Since 1980, the rate of obesity has doubled among U.S. adults and
tripled among adolescents, according to the U.S. Surgeon General.
Nearly two-thirds of the population is now overweight.
Yet surveys show relatively few Americans are inclined to take
the steps to slim down, and an uncertain economy may have made
dieting and exercise even less of a priority.
Such attitudes haven't helped the bottom line of companies like
Weight Watchers International Inc.,
which cut its 2003 earnings outlook in August.
The Woodbury, New York, company, which holds more than 44,000
weekly group support and educational meetings, said attendance in
its key North American market was not growing as much as it had
planned. Its stock price has since declined about 14 percent.
Analyst Kathleen Heaney of Maxim Group said Weight Watchers had
faced bad weather, and its U.S. advertising campaign was running its
course. The company, which reports third-quarter results on Nov. 5,
rolled out its new Flexpoints campaign later in August.
Meanwhile, another diet company,
Nutri/System Inc.,
said revenue slumped by a quarter during the first half of the year.

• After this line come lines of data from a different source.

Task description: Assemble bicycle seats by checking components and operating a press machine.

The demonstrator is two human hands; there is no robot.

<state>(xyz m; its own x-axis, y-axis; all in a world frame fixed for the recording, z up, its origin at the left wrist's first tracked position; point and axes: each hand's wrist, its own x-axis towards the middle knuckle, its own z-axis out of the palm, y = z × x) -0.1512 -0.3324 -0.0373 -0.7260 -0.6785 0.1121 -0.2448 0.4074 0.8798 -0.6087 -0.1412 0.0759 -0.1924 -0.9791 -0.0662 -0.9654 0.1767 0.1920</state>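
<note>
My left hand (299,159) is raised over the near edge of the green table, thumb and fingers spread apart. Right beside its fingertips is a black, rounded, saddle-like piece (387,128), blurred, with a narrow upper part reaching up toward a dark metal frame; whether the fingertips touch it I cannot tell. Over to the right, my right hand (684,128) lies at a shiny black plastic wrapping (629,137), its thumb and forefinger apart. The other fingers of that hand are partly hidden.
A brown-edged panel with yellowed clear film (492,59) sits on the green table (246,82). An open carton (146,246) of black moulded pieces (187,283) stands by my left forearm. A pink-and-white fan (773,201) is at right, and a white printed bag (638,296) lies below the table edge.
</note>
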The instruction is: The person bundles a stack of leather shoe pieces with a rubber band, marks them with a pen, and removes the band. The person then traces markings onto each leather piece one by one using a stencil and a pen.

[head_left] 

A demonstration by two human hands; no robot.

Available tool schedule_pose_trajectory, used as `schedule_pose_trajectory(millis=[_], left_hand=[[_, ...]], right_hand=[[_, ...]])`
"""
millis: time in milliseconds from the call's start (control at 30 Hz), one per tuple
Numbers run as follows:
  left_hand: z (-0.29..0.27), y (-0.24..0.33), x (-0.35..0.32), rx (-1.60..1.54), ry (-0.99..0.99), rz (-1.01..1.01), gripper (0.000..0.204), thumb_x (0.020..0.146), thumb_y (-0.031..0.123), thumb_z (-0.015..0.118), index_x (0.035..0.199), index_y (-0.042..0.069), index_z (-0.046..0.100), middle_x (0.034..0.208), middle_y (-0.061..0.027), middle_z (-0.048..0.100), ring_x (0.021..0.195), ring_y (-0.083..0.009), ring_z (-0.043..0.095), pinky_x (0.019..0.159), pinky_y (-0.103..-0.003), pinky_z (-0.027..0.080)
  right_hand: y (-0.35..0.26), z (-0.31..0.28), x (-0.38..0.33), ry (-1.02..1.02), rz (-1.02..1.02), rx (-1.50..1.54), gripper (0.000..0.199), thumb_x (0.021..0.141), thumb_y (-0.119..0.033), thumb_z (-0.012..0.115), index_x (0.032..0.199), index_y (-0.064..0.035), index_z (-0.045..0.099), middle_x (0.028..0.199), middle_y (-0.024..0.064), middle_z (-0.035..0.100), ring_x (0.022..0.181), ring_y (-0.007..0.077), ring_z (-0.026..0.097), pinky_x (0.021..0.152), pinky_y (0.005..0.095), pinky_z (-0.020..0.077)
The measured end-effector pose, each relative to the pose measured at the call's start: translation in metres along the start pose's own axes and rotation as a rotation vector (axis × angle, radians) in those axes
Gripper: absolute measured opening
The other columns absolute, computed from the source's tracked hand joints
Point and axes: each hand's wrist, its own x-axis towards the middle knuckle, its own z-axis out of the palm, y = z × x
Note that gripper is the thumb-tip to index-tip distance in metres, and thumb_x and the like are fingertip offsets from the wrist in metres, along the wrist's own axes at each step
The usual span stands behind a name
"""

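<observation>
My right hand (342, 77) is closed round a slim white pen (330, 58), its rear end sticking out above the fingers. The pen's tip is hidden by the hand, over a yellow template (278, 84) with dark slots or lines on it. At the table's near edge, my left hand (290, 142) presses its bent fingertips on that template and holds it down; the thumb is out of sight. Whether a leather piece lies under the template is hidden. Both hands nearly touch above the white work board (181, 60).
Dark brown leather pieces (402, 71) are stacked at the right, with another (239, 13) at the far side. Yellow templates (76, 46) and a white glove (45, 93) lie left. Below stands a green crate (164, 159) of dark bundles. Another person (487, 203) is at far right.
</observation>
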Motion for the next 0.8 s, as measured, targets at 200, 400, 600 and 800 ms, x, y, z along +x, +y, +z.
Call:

And recently Anglo-Dutch food group Unilever (UNc.AS)(ULVR.L) again
cut its 2003 sales growth target for top brands, in part due to weak
sales of its Slim.Fast products.
FLABBY FITNESS MARKET
Companies that sell gym memberships and equipment are also
suffering.
Nautilus Group Inc.
said last month it would cut an unspecified number of jobs after a
steep drop in quarterly sales and income resulting from increased
competition and weak consumer spending.
Bally Total Fitness Holding
Corp.,
owner of 420 health clubs, cited similar problems when it reported a
58 percent drop in quarterly profit last August.
The Chicago company, which operates under its own name as well as
the Crunch and Gorilla Sports brands, said overall membership
revenue was down 9 percent for the quarter. It had also found it
difficult to sign up new members last year.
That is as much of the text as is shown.